* **What is being asked**:
The answer must consist of each line below that contains the word "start", copied in full.

* **Dataset content**:
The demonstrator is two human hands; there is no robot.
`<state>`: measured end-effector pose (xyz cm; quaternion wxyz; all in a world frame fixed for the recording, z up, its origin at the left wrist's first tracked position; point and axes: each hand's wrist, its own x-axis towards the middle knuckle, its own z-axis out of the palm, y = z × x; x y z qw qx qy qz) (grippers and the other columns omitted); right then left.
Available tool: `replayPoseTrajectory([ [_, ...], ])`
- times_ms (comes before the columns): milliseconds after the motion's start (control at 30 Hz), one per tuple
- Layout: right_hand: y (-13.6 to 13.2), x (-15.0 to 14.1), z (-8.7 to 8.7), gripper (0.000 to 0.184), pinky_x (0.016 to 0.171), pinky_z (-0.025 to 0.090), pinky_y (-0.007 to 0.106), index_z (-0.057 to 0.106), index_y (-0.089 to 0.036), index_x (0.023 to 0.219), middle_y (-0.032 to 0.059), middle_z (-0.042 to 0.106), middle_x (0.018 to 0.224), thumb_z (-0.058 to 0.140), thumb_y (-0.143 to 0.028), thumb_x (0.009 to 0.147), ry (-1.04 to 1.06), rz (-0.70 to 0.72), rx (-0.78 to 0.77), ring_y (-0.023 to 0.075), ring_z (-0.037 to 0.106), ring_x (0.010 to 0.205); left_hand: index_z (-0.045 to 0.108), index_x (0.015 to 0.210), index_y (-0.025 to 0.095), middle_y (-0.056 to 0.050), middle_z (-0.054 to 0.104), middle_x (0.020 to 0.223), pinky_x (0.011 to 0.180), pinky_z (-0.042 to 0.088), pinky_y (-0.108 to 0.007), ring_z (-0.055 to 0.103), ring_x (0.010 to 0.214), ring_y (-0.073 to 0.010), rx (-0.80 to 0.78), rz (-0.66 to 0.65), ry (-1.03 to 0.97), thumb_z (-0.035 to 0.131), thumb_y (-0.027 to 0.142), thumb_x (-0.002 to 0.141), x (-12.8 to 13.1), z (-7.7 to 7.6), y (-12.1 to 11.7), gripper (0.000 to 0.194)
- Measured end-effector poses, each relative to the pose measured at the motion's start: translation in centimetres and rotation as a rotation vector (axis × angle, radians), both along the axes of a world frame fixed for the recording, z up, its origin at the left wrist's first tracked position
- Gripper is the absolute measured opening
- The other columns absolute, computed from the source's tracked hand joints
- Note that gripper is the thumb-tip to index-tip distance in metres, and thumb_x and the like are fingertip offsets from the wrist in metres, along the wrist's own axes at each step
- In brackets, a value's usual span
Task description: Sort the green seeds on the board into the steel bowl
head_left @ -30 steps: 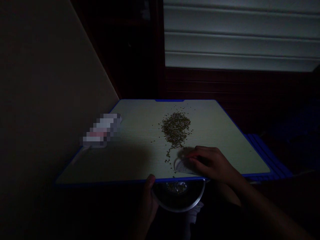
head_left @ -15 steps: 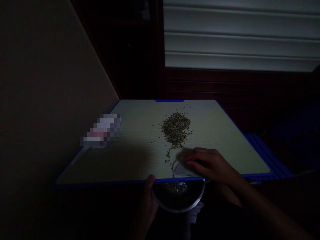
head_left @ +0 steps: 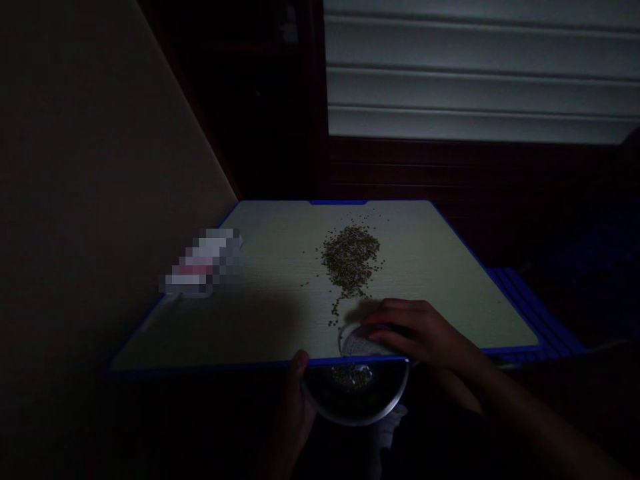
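Note:
A loose pile of small greenish-brown beans or seeds (head_left: pixel 351 253) lies on the pale tabletop (head_left: pixel 270 247), with a thin trail running toward the near edge. Below that edge a metal bowl (head_left: pixel 357 419) holds some of the same grains. My left hand (head_left: pixel 299 393) is closed on the bowl's left rim, its thumb up by the table edge. On the tabletop at the near edge, my right hand (head_left: pixel 407 327) has its fingers curled on a pale, flat, rounded piece (head_left: pixel 357 341). The dim light hides what that piece is.
A blurred white-and-pink packet (head_left: pixel 203 260) rests at the table's left side beside the wall (head_left: pixel 100 167). Blue trim borders the tabletop. Behind stands dark wooden furniture (head_left: pixel 450 170) with pale slats (head_left: pixel 475 73); a blue striped object (head_left: pixel 530 313) is at the right.
My right hand and the pale piece have shifted slightly left and toward the near edge. A few trail grains near that edge no longer show. My left hand and the bowl stay put.

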<state>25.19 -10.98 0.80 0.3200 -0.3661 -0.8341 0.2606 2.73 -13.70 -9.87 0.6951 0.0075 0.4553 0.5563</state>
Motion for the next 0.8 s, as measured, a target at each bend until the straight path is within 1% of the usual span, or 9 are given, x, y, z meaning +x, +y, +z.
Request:
replayPoseTrajectory([
  [100, 0.0, 0.2, -0.1, 0.024, 0.079, 0.056, 0.032, 0.068, -0.028, 0.116, 0.0036, 0.071, 0.104, 0.061, -0.026, 0.093, 0.019, 0.010, -0.007, 0.0171, 0.067, 0.092, 0.060, 0.129, 0.013, -0.011, 0.076, 0.108, 0.106, 0.041, -0.043, 0.059, 0.120, -0.0297, 0.033, -0.025, -0.018, 0.063, 0.034, 0.082, 0.0, 0.2, -0.2, 0.052],
  [200, -0.1, 0.2, -0.1, 0.023, 0.077, 0.056, 0.032, 0.069, -0.027, 0.114, 0.0038, 0.071, 0.100, 0.061, -0.027, 0.093, 0.033, 0.014, -0.006, 0.0169, 0.067, 0.089, 0.063, 0.124, 0.012, -0.013, 0.076, 0.107, 0.107, 0.039, -0.046, 0.059, 0.119, -0.0311, 0.026, -0.040, -0.038, 0.063, 0.034, 0.082, 0.1, 0.4, -0.1, 0.048],
  [367, -0.1, 0.2, 0.0, 0.021, 0.075, 0.054, 0.029, 0.069, -0.026, 0.112, 0.0034, 0.071, 0.097, 0.062, -0.027, 0.093, 0.041, 0.001, -0.014, 0.0160, 0.066, 0.086, 0.060, 0.128, 0.011, -0.013, 0.076, 0.107, 0.107, 0.039, -0.044, 0.059, 0.119, -0.0298, 0.002, -0.021, -0.064, 0.060, 0.032, 0.085, 0.1, 0.5, 0.1, 0.048],
  [500, 0.2, 0.4, 0.1, 0.023, 0.074, 0.052, 0.030, 0.069, -0.027, 0.113, 0.0029, 0.071, 0.096, 0.064, -0.028, 0.091, 0.088, -0.115, -0.025, 0.0162, 0.066, 0.084, 0.054, 0.134, 0.010, -0.012, 0.076, 0.105, 0.107, 0.040, -0.042, 0.061, 0.118, -0.0281, 0.003, 0.015, -0.049, 0.058, 0.028, 0.087, 0.2, 0.6, 0.1, 0.050],
  [567, 0.5, 0.4, 0.3, 0.023, 0.074, 0.051, 0.030, 0.070, -0.026, 0.113, 0.0034, 0.071, 0.097, 0.064, -0.028, 0.090, 0.133, -0.176, -0.086, 0.0169, 0.065, 0.085, 0.052, 0.136, 0.011, -0.011, 0.076, 0.106, 0.107, 0.040, -0.041, 0.061, 0.117, -0.0272, 0.005, 0.031, -0.039, 0.057, 0.025, 0.087, 0.2, 0.8, 0.1, 0.051],
  [667, 1.0, 0.3, 0.5, 0.017, 0.069, 0.049, 0.028, 0.071, -0.023, 0.102, 0.0039, 0.069, 0.093, 0.063, -0.029, 0.088, 0.218, -0.221, -0.236, 0.0169, 0.064, 0.082, 0.051, 0.138, 0.013, -0.010, 0.076, 0.107, 0.108, 0.039, -0.042, 0.061, 0.117, -0.0268, 0.014, 0.035, -0.049, 0.057, 0.023, 0.088, 0.1, 0.9, 0.1, 0.051],
  [733, 1.2, 0.0, 0.6, 0.012, 0.063, 0.047, 0.026, 0.068, -0.020, 0.091, 0.0018, 0.067, 0.083, 0.063, -0.030, 0.087, 0.236, -0.218, -0.322, 0.0148, 0.060, 0.073, 0.050, 0.139, 0.015, -0.010, 0.076, 0.108, 0.108, 0.039, -0.042, 0.061, 0.117, -0.0262, 0.034, 0.040, -0.057, 0.057, 0.022, 0.087, 0.0, 0.7, 0.0, 0.053],
  [800, 1.4, -0.3, 0.7, 0.011, 0.057, 0.042, 0.023, 0.065, -0.019, 0.084, -0.0014, 0.061, 0.072, 0.063, -0.030, 0.086, 0.180, -0.175, -0.361, 0.0120, 0.054, 0.063, 0.049, 0.140, 0.016, -0.009, 0.075, 0.110, 0.108, 0.039, -0.041, 0.061, 0.118, -0.0254, 0.043, 0.044, -0.051, 0.059, 0.022, 0.086, -0.1, 0.3, 0.0, 0.055],
])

* **Output of the exercise**:
- times_ms (comes before the columns): milliseconds after the motion's start (control at 30 Hz), one per tuple
- Measured end-effector poses, each relative to the pose measured at the motion's start: translation in centimetres and rotation as a rotation vector (axis × angle, radians), both along the axes of a world frame fixed for the recording, z up, its origin at the left wrist's first tracked position

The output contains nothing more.